=== Requirement ===
Look through the lines below and extract any with the word "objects".

[Source records]
• • • •
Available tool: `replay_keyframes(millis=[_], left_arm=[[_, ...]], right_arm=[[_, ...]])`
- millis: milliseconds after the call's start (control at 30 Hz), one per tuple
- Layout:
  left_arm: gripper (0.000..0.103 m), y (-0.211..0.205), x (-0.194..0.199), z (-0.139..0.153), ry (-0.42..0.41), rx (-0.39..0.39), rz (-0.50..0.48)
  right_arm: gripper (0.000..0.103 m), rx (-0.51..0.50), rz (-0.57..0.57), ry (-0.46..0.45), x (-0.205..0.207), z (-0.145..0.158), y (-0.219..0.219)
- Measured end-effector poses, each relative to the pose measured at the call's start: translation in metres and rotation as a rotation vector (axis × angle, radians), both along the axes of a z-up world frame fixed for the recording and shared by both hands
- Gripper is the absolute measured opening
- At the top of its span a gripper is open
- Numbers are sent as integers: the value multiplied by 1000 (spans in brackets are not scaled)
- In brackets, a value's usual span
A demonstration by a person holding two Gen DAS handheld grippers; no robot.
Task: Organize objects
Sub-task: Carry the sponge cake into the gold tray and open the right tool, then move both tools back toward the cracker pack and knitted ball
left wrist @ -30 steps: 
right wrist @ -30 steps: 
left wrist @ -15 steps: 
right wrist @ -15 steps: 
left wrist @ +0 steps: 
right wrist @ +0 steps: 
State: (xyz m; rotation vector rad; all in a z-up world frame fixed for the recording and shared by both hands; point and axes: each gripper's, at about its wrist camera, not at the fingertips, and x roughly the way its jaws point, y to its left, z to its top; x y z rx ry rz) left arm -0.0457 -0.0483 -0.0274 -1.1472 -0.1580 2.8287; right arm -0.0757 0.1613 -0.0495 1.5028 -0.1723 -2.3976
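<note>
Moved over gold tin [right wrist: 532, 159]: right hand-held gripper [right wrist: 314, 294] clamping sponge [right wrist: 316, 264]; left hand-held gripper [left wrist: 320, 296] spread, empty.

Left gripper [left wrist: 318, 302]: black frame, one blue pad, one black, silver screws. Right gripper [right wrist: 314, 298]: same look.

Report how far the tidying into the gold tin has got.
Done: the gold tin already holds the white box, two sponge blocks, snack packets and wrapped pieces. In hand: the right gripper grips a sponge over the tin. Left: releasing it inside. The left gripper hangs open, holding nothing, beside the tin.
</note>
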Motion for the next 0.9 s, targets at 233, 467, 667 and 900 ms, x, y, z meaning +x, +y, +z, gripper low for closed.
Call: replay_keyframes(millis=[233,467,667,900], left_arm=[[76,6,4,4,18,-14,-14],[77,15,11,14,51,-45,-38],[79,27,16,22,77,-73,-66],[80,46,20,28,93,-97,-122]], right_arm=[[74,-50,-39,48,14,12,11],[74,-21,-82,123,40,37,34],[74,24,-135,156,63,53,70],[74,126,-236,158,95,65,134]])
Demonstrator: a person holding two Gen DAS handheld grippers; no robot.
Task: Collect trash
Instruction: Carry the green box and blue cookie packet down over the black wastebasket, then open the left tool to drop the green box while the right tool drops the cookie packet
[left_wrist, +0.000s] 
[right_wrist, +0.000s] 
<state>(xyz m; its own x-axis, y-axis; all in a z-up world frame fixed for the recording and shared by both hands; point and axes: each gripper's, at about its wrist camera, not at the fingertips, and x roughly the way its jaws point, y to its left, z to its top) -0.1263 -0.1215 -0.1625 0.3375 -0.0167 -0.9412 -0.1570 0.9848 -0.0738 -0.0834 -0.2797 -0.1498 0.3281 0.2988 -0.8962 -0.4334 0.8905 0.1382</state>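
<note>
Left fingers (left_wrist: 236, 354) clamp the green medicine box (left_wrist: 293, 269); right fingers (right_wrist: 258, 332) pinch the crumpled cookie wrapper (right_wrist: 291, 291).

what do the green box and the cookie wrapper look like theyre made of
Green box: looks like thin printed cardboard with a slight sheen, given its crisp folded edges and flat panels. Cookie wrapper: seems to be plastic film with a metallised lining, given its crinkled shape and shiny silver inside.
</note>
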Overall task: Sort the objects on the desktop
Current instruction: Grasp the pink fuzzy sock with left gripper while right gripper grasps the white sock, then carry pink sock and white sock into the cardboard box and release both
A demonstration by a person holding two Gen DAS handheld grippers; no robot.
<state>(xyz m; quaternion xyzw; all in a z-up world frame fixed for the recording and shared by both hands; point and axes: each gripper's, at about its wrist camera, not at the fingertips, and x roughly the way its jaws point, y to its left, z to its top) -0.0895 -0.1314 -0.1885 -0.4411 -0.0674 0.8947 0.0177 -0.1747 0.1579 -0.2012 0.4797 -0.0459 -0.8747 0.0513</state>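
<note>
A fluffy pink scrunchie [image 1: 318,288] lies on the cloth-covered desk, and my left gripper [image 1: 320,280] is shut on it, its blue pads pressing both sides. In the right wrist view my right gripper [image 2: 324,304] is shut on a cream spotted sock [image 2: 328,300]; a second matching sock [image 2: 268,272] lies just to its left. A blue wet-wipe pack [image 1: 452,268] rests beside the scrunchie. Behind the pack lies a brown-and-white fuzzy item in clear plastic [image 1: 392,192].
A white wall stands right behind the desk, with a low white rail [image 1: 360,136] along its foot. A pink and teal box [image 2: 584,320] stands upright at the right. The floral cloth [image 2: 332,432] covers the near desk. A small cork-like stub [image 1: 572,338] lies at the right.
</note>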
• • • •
=== Answer to the exercise ===
Task: Organize objects
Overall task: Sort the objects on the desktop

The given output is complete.